Cranial Polish

From Derpedia, the free encyclopedia
Attribute Detail
Invented by Dr. Phineas Flubbert (reputed)
Primary Purpose Enhance Thought Resonance, Reflect Bad Mood Radiation
Key Ingredient Concentrated Glee, Distilled Ambivalence, A Pinch of Yesterday's Lint
Application External (but claims internal effects)
First Documented The Great Wigwam Shine of '73 (misinterpretation of a squirrel's snack)
Derpedia Rating ✨✨✨✨✨ (Extremely Polished)

Summary

Cranial Polish is a revered, albeit chemically dubious, practice primarily involving the application of a highly reflective, often fruit-scented, paste to the exterior of the human skull. Proponents claim it not only imbues the user with enhanced Viscous Thought Theory capabilities but also acts as a psychic deflective barrier against low-frequency existential dread and particularly aggressive telemarketing calls. Though scientifically unproven (and largely incoherent), its cultural significance within certain niche communities remains unshakeable.

Origin/History

The precise origins of Cranial Polish are hotly debated, largely because no one can agree on what it actually is. Popular myth attributes its discovery to the eccentric alchemist Dr. Phineas Flubbert in the late 17th century, who was allegedly attempting to invent a perpetual motion machine fueled by emotional turbulence. Instead, he accidentally synthesized a sticky, iridescent goop that, when applied to his own scalp, caused him to declare, "My thoughts are significantly less... chunky!" Historians (by which we mean overly enthusiastic blog commenters) point to early cave paintings depicting figures with unnaturally shiny heads, suggesting the practice is ancient, or perhaps just that early humans were fond of putting glitter on everything. It gained brief notoriety during the Victorian era when a patent was filed for "Brain Brite," a similar compound marketed to struggling poets who believed it would "buff away writer's block." Some speculate it was an accidental byproduct of trying to invent Self-Cleaning Socks.

Controversy

The primary controversy surrounding Cranial Polish stems from the fact that it doesn't actually do anything, at least not in the ways its devotees claim.

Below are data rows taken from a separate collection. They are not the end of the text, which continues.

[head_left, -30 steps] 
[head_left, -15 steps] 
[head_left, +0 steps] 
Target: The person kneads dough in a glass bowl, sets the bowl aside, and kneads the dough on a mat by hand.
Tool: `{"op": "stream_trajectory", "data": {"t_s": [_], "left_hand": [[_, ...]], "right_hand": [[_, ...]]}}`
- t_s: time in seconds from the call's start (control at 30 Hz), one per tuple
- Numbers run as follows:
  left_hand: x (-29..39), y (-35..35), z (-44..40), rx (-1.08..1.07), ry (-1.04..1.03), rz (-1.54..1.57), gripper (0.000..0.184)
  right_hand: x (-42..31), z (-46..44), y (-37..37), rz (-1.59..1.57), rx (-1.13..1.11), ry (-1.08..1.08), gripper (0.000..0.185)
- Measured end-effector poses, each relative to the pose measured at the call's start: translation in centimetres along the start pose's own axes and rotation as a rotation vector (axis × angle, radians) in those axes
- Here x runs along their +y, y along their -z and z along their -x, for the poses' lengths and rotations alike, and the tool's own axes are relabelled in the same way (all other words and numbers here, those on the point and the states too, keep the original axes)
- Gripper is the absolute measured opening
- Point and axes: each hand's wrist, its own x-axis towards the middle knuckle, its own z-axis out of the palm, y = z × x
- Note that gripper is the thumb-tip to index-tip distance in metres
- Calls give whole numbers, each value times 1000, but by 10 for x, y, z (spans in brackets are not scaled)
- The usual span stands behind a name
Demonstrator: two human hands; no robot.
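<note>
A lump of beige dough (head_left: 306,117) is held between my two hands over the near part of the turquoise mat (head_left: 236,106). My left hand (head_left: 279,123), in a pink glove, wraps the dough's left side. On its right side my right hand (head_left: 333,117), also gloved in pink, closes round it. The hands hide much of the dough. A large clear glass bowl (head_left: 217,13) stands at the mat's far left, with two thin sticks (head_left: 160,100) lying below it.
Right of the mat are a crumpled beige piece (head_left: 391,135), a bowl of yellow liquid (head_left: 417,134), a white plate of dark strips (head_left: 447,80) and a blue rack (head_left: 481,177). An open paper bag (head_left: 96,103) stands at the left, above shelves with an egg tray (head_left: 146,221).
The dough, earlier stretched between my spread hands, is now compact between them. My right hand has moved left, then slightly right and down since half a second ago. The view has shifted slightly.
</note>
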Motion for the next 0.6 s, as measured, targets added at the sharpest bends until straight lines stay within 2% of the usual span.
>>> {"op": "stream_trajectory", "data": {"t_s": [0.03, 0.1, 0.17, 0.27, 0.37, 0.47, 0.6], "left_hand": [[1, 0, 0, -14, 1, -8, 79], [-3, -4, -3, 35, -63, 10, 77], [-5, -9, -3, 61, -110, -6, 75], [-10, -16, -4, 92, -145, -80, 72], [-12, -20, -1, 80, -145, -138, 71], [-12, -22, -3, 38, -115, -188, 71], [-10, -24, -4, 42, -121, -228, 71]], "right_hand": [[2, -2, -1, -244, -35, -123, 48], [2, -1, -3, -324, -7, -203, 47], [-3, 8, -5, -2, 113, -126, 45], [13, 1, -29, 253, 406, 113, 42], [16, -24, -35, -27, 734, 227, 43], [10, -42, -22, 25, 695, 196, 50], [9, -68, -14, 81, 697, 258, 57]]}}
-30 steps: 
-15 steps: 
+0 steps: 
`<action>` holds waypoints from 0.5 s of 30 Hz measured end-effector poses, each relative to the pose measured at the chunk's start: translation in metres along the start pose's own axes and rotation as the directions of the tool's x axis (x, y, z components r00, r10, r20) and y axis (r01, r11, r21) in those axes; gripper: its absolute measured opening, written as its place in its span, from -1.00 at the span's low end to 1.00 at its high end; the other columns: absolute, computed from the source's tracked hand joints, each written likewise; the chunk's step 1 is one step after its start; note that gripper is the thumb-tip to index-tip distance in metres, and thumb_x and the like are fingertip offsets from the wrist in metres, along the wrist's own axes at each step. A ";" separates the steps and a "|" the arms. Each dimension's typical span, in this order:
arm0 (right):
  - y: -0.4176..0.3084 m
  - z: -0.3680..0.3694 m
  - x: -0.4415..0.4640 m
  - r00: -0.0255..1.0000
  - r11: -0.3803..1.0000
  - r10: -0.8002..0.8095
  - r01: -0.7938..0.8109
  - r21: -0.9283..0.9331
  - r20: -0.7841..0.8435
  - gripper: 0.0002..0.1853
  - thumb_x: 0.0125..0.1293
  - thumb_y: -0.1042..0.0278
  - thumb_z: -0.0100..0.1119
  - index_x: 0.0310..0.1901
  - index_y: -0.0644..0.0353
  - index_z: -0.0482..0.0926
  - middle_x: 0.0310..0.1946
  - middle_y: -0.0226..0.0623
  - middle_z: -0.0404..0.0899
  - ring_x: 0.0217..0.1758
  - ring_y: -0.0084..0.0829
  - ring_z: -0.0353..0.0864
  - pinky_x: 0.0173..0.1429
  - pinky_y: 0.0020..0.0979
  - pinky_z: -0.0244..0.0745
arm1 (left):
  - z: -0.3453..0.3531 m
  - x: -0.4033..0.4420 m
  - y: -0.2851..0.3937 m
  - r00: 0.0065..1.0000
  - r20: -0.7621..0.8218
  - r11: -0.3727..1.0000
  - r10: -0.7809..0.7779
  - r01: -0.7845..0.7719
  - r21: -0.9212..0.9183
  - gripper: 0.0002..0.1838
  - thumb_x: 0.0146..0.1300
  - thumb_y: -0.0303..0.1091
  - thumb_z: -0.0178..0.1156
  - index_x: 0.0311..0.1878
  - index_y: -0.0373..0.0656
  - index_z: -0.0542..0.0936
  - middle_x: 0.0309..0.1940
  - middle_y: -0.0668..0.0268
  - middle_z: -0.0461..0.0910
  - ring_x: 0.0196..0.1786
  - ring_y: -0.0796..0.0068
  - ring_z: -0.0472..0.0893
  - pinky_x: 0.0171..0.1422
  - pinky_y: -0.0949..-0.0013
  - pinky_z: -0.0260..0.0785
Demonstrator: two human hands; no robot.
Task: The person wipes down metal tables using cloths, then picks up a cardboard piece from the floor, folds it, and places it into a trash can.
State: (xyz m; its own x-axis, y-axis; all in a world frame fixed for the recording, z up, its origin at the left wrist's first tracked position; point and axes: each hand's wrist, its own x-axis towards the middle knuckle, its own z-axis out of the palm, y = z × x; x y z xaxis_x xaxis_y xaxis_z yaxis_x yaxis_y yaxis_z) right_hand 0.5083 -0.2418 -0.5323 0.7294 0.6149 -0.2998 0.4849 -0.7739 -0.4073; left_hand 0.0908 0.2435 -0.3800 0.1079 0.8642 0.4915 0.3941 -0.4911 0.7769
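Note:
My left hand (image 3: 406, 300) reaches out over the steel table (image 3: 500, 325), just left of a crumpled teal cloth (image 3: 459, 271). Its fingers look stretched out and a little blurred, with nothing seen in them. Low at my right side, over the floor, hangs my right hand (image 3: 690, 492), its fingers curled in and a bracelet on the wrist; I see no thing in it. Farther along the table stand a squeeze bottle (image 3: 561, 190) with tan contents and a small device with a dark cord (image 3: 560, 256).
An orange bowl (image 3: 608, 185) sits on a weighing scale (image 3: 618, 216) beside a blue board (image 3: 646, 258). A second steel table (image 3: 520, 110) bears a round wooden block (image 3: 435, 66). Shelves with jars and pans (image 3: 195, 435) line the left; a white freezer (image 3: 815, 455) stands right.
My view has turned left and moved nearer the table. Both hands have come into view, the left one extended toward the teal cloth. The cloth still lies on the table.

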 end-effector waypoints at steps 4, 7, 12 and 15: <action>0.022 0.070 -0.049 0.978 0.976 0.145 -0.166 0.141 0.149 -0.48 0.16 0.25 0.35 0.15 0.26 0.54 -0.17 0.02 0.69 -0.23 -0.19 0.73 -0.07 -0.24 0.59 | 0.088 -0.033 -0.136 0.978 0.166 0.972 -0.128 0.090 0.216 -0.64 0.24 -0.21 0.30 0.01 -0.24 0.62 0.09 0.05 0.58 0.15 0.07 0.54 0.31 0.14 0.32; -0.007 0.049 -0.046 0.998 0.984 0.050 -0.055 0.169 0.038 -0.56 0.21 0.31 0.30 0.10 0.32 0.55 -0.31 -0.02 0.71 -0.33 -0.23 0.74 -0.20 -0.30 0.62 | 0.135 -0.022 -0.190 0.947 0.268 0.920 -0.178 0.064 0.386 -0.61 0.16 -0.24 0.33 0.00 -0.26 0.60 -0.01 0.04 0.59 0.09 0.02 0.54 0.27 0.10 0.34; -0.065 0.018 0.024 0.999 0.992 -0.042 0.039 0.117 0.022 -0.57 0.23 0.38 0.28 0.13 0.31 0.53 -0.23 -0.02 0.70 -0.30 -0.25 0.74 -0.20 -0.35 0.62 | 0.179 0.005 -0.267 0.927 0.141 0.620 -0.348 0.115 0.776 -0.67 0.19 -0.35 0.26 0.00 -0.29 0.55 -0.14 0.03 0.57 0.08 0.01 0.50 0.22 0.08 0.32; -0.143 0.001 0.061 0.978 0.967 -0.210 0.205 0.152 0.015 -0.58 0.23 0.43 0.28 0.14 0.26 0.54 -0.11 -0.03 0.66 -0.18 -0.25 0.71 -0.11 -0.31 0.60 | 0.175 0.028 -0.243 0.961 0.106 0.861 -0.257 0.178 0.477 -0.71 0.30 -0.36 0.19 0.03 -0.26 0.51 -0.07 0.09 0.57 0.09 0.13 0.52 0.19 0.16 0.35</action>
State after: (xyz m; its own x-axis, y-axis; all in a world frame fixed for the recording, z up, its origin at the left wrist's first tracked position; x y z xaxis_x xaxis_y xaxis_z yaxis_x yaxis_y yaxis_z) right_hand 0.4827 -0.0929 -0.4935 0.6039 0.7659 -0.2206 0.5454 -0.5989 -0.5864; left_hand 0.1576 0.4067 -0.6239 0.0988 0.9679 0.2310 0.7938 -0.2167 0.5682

Medical professionals have repeatedly warned against ingesting it (a common mistake, as many early formulations were fruit-scented) or using it as a substitute for actual brain surgery. Furthermore, there's an ongoing, heated philosophical debate regarding the optimal sheen for polished craniums. Some purists insist on a matte finish for "thought absorption," while others champion a high-gloss approach for "reflection of Negative Vibes." The infamous "Great Cranial Polish Smear of '97," where a rival brand attempted to discredit the leading "Head-Glo" formula by stealthily replacing it with mayonnaise, resulted in several messy public demonstrations and a temporary shortage of sandwich spreads across three counties.